:: WORK TO BE COMPLETED ::
Output all the data exactly. Pictures do not belong in the copy.
"""
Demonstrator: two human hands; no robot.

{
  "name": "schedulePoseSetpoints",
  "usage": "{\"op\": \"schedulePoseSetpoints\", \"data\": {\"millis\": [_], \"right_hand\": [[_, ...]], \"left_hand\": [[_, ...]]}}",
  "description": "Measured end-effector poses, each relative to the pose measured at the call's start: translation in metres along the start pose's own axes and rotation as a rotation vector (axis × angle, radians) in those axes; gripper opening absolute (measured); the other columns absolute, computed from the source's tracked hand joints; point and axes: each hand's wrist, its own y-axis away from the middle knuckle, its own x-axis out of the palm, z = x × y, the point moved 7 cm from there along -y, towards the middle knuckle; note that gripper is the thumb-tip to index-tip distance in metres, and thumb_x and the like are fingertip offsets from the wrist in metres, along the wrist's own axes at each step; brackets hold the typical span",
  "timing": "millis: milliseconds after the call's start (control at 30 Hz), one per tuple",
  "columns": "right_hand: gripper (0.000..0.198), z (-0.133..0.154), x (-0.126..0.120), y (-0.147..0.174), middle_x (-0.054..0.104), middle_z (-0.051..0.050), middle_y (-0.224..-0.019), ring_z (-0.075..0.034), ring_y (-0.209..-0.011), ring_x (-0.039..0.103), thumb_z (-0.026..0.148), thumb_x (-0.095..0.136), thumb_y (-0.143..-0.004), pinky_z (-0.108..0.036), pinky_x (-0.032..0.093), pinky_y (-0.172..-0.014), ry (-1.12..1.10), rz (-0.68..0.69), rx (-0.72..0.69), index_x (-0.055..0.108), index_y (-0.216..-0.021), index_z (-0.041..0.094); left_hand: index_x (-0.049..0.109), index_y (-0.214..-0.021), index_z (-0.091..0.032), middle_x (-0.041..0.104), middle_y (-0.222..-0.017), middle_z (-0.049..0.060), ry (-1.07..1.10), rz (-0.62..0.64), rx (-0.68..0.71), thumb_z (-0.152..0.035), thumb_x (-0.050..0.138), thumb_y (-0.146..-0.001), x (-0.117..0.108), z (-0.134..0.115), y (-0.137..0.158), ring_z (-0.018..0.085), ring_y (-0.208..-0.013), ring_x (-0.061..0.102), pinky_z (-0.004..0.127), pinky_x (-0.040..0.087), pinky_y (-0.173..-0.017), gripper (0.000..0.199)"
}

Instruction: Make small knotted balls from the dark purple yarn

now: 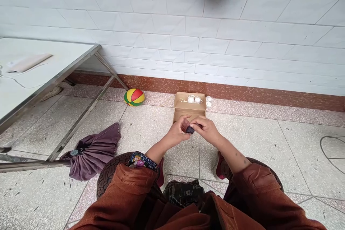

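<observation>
My left hand (pixel 178 132) curls its fingers and thumb around a small dark ball of yarn (pixel 190 129). From the other side, my right hand (pixel 207 130) pinches at the top of the same ball, its fingertips touching it. Any strand between the right fingers is too small to make out. Just beyond my hands, an open cardboard box (pixel 176 103) sits on the floor, its near part partly hidden by my fingers. Two white balls of thread (pixel 194 99) with loose ends lie in its far part. More white round pieces (pixel 208 101) rest against the box's right side.
A yellow, red and green ball (pixel 134 97) lies near the wall. At left stands a metal-framed table (pixel 78 57) with a folded cloth (pixel 29 63) on top. A purple pleated bag (pixel 93 151) lies below it. A wire loop (pixel 327 154) is at far right.
</observation>
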Motion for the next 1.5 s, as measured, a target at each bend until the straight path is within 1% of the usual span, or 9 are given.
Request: {"op": "schedulePoseSetpoints", "data": {"millis": [133,233,367,567,867,1000,1233,1367,1500], "right_hand": [[0.014,-0.018,-0.003,0.0,0.065,-0.001,-0.077,-0.016,-0.072,0.06,0.031,0.059,-0.091,-0.028,0.046,-0.068,-0.095,-0.09,0.137,0.065,-0.083,0.021],[0.016,-0.024,0.0,0.0,0.064,0.001,-0.074,-0.014,-0.067,0.058,0.032,0.057,-0.091,-0.026,0.045,-0.065,-0.142,-0.092,0.2,0.064,-0.081,0.021],[0.017,-0.026,0.003,0.001,0.061,0.001,-0.069,-0.014,-0.062,0.054,0.031,0.053,-0.091,-0.025,0.04,-0.06,-0.061,-0.077,0.205,0.061,-0.079,0.02],[0.016,-0.024,0.003,0.002,0.06,0.001,-0.07,-0.014,-0.064,0.053,0.03,0.053,-0.092,-0.025,0.04,-0.061,0.007,-0.062,0.19,0.063,-0.083,0.021],[0.023,-0.026,0.003,0.002,0.05,0.004,-0.06,-0.013,-0.057,0.045,0.038,0.055,-0.09,-0.024,0.035,-0.055,-0.111,-0.066,0.277,0.06,-0.077,0.021],[0.023,-0.025,0.002,0.002,0.052,0.004,-0.063,-0.013,-0.058,0.047,0.038,0.052,-0.092,-0.025,0.036,-0.057,-0.093,-0.068,0.275,0.059,-0.078,0.021],[0.012,-0.036,0.005,0.005,0.057,0.004,-0.064,-0.014,-0.057,0.052,0.028,0.056,-0.088,-0.025,0.037,-0.057,0.061,0.009,0.323,0.062,-0.097,0.021],[0.012,-0.029,0.01,0.005,0.065,-0.001,-0.082,-0.017,-0.078,0.06,0.023,0.054,-0.092,-0.027,0.042,-0.071,0.131,0.051,0.187,0.064,-0.088,0.021],[0.009,-0.015,0.015,0.007,0.062,-0.002,-0.085,-0.015,-0.077,0.06,0.02,0.055,-0.094,-0.025,0.043,-0.07,0.238,0.145,0.052,0.064,-0.091,0.02]], "left_hand": [[0.054,-0.13,-0.026,0.061,-0.097,0.002,0.179,0.129,-0.029,-0.016,0.075,-0.068,0.007,-0.004,0.004,0.015,-0.085,0.056,0.03,0.042,-0.08,0.067],[0.058,-0.13,-0.028,0.064,-0.114,0.005,0.308,0.147,-0.043,-0.019,0.076,-0.07,0.008,-0.002,0.003,0.019,-0.099,0.058,0.032,0.042,-0.086,0.063],[0.069,-0.115,-0.025,0.065,-0.118,0.006,0.445,0.053,-0.044,-0.017,0.076,-0.07,0.002,0.002,0.001,0.02,-0.106,0.056,0.032,0.04,-0.091,0.047],[0.068,-0.097,-0.019,0.064,-0.097,0.005,0.557,-0.073,-0.162,-0.019,0.076,-0.066,-0.004,0.01,0.002,0.015,-0.084,0.054,0.025,0.04,-0.07,0.032],[0.058,-0.086,-0.017,0.059,-0.077,-0.002,0.289,-0.102,-0.105,-0.023,0.076,-0.067,-0.007,0.008,0.0,0.011,-0.072,0.051,0.026,0.038,-0.07,0.027],[0.059,-0.091,-0.018,0.058,-0.078,-0.002,0.232,-0.088,-0.113,-0.029,0.075,-0.071,-0.007,0.008,0.0,0.011,-0.069,0.05,0.024,0.035,-0.062,0.028],[0.053,-0.096,-0.019,0.063,-0.087,0.001,0.2,-0.098,-0.159,-0.034,0.079,-0.069,-0.009,0.016,-0.001,0.016,-0.077,0.064,0.027,0.045,-0.066,0.041],[0.059,-0.103,-0.017,0.065,-0.085,0.001,0.072,-0.156,-0.141,-0.032,0.076,-0.07,-0.017,0.02,-0.003,0.014,-0.073,0.061,0.027,0.043,-0.065,0.04],[0.063,-0.109,-0.017,0.067,-0.097,0.003,0.022,-0.197,-0.078,-0.031,0.074,-0.07,-0.022,0.021,-0.006,0.015,-0.082,0.061,0.029,0.045,-0.075,0.043]]}}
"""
:: RESULT OF THE TASK ::
Demonstrator: two human hands; no robot.

{
  "name": "schedulePoseSetpoints",
  "usage": "{\"op\": \"schedulePoseSetpoints\", \"data\": {\"millis\": [_], \"right_hand\": [[_, ...]], \"left_hand\": [[_, ...]]}}",
  "description": "Measured end-effector poses, each relative to the pose measured at the call's start: translation in metres along the start pose's own axes and rotation as a rotation vector (axis × angle, radians) in those axes; gripper opening absolute (measured); the other columns absolute, computed from the source's tracked hand joints; point and axes: each hand's wrist, its own y-axis away from the middle knuckle, its own x-axis out of the palm, z = x × y, the point moved 7 cm from there along -y, towards the middle knuckle; note that gripper is the thumb-tip to index-tip distance in metres, and thumb_x and the like are fingertip offsets from the wrist in metres, along the wrist's own axes at each step; brackets hold the typical span",
  "timing": "millis: milliseconds after the call's start (control at 30 Hz), one per tuple",
  "columns": "right_hand: gripper (0.000..0.198), z (-0.133..0.154), x (-0.126..0.120), y (-0.147..0.174), middle_x (-0.054..0.104), middle_z (-0.051..0.050), middle_y (-0.224..-0.019), ring_z (-0.075..0.034), ring_y (-0.209..-0.011), ring_x (-0.039..0.103), thumb_z (-0.026..0.148), thumb_x (-0.095..0.136), thumb_y (-0.143..-0.004), pinky_z (-0.108..0.036), pinky_x (-0.032..0.093), pinky_y (-0.172..-0.014), ry (-1.12..1.10), rz (-0.68..0.69), rx (-0.72..0.69), index_x (-0.055..0.108), index_y (-0.216..-0.021), index_z (-0.041..0.094); left_hand: index_x (-0.049..0.109), index_y (-0.214..-0.021), index_z (-0.091..0.032), middle_x (-0.041..0.104), middle_y (-0.222..-0.017), middle_z (-0.049..0.060), ry (-1.07..1.10), rz (-0.62..0.64), rx (-0.68..0.71), thumb_z (-0.152..0.035), thumb_x (-0.050..0.138), thumb_y (-0.146..-0.001), x (-0.117..0.108), z (-0.134..0.115), y (-0.137..0.158), ring_z (-0.018..0.085), ring_y (-0.208..-0.013), ring_x (-0.061..0.102), pinky_z (-0.004..0.127), pinky_x (-0.040..0.087), pinky_y (-0.173..-0.017), gripper (0.000..0.199)"
}

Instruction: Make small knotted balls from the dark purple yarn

now: 

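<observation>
My left hand (pixel 178 132) curls its fingers and thumb around a small dark ball of yarn (pixel 190 129). From the other side, my right hand (pixel 207 130) pinches at the top of the same ball, its fingertips touching it. Any strand between the right fingers is too small to make out. Just beyond my hands, an open cardboard box (pixel 176 103) sits on the floor, its near part partly hidden by my fingers. Two white balls of thread (pixel 194 99) with loose ends lie in its far part. More white round pieces (pixel 208 101) rest against the box's right side.
A yellow, red and green ball (pixel 134 97) lies near the wall. At left stands a metal-framed table (pixel 78 57) with a folded cloth (pixel 29 63) on top. A purple pleated bag (pixel 93 151) lies below it. A wire loop (pixel 327 154) is at far right.
</observation>
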Motion for the next 1.5 s, as measured, a target at each bend until the straight path is within 1% of the usual span, or 9 are given.
Request: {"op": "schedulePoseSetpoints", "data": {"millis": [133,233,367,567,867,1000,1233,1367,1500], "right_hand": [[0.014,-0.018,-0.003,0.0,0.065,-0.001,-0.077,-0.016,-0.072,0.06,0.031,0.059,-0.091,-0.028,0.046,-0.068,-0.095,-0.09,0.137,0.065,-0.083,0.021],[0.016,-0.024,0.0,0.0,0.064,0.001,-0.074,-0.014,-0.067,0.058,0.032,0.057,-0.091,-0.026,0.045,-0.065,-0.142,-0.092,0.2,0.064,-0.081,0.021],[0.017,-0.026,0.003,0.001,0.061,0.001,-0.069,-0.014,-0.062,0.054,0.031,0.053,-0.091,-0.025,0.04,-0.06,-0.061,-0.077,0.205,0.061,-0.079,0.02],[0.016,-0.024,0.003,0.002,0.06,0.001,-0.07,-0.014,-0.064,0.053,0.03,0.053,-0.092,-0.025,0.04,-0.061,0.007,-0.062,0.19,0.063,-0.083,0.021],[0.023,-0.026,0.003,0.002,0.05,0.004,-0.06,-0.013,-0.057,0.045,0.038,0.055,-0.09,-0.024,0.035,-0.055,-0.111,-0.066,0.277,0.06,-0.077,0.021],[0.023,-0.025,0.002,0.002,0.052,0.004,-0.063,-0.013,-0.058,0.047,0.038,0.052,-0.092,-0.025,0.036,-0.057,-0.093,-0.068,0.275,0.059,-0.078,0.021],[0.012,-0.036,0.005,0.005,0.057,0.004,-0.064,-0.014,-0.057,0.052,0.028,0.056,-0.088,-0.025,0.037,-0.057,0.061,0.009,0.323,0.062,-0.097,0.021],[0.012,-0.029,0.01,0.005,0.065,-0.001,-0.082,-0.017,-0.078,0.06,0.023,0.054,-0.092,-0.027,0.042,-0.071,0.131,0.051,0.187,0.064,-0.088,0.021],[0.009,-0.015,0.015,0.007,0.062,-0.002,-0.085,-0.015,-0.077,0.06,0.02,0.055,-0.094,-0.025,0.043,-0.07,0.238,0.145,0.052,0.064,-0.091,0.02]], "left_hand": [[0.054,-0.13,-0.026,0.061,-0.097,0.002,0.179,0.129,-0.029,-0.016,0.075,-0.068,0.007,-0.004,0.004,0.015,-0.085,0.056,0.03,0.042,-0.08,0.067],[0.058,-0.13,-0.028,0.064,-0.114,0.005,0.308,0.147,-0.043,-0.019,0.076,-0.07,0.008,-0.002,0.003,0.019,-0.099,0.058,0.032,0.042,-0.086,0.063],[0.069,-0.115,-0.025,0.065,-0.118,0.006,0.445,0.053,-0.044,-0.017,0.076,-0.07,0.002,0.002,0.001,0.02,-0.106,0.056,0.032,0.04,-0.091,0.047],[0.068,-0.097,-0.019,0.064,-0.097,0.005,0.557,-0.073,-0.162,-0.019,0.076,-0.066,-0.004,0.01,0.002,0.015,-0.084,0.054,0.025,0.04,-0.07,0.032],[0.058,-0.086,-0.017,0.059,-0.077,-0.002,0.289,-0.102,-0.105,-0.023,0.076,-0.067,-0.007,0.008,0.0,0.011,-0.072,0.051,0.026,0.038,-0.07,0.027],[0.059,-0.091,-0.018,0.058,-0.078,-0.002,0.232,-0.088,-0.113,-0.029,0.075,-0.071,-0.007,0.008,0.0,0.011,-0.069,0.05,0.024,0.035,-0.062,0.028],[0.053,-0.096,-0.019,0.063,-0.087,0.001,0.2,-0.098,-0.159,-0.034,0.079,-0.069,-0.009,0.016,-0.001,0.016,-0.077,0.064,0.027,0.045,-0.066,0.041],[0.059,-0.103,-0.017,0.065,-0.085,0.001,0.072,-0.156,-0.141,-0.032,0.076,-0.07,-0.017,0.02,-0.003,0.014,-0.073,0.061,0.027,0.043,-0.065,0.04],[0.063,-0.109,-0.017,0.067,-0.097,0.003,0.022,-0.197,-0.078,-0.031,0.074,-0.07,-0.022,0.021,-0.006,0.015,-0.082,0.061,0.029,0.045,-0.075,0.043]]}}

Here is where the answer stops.